New to aggregations in elasticsearch. Using 7.2. I am trying to write an aggregation on Tree.keyword to only return the count of documents that have a key that contains the word "Branch". I have tried sub aggregations, bucket_selector (which doesnt work for key strings) and scripts.
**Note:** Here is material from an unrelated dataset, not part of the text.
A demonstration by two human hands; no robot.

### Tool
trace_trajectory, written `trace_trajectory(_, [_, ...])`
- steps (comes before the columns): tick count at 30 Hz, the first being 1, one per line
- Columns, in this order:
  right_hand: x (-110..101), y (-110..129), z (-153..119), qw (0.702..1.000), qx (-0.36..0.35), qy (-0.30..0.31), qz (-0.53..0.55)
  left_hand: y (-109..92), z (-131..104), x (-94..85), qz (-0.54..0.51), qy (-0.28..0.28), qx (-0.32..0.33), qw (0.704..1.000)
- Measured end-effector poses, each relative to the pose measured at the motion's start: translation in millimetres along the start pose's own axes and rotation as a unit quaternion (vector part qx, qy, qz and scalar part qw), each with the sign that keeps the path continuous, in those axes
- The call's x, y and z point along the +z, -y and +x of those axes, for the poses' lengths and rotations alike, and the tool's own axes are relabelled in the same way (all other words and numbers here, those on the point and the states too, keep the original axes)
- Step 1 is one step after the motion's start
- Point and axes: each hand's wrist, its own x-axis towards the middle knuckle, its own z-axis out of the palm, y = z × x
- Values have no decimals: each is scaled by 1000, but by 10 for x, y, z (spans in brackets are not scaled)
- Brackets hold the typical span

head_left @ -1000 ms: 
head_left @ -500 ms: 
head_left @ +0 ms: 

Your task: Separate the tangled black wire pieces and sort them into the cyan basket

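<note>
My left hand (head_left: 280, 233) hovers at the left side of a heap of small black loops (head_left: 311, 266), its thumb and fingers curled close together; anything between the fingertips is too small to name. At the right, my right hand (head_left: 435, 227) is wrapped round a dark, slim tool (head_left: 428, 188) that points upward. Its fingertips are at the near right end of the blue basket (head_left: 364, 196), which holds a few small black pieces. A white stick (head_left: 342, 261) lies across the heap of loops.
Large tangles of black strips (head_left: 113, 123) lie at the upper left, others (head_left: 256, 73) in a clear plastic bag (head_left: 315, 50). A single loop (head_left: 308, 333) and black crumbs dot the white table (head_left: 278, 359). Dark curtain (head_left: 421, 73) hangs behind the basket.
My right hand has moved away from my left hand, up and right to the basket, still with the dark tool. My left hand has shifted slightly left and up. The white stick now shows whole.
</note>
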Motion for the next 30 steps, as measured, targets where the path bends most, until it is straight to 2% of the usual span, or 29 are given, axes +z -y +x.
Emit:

Anyone have any ideas or suggestions on how to approach this?

Mapping:

{
  "testindex" : {
    "mappings" : {
      "properties" : {
        "Tree" : {
          "type" : "text",
          "fields" : {
            "keyword" : {
              "type" : "keyword"
            }
          }
        }
      }
    }
  }
}

Example Query that returns all the keys but what I need to do is limit to only return keys with "Branch" or better yet just the count of how many "Branch" keys there are:

GET testindex/_search
{
  "aggs": {
    "bucket": {
      "terms": {
        "field": "Tree.keyword"
      }
    }
  }
}

Returns:

{
  "took" : 1,
  "timed_out" : false,
  "_shards" : {
    "total" : 1,
    "successful" : 1,
    "skipped" : 0,
    "failed" : 0
  },
  "hits" : {
    "total" : {
      "value" : 1,
      "relation" : "eq"
    },
    "max_score" : 1.0,
    "hits" : [
      {
        "_index" : "testindex",
        "_type" : "_doc",
        "_id" : "1",
        "_score" : 1.0,
        "_source" : {
          "Tree" : [
            "Car:76",
            "Branch:yellow",
            "Car:one",
            "Branch:blue"
          ]
        }
      }
    ]
  },
  "aggregations" : {
    "bucket" : {
      "doc_count_error_upper_bound" : 0,
      "sum_other_doc_count" : 0,
      "buckets" : [
        {
          "key" : "Car:76",
          "doc_count" : 1
        },
        {
          "key" : "Branch:yellow",
          "doc_count" : 1
        },
        {
          "key" : "Car:one",
          "doc_count" : 1
        },
        {
          "key" : "Branch:blue",
          "doc_count" : 1
        }
      ]
    }
  }
}

3 Answers3

1

You have to add includes for limit result. Here's the code sample and hopefully this should help you.

 GET testindex/_search
    {
    "_source": {
    "includes": [
      "Branch"
    ]
    },
      "aggs": {
        "bucket": {
          "terms": {
            "field": "Tree.keyword"
          }
        }
      }
    }
DeC
  • 2,226
  • 22
  • 42
0

It is possible to filter the values for which buckets will be created. This can be done using the include and exclude parameters which are based on regular expression strings or arrays of exact values. Additionally, include clauses that can filter using partition expressions.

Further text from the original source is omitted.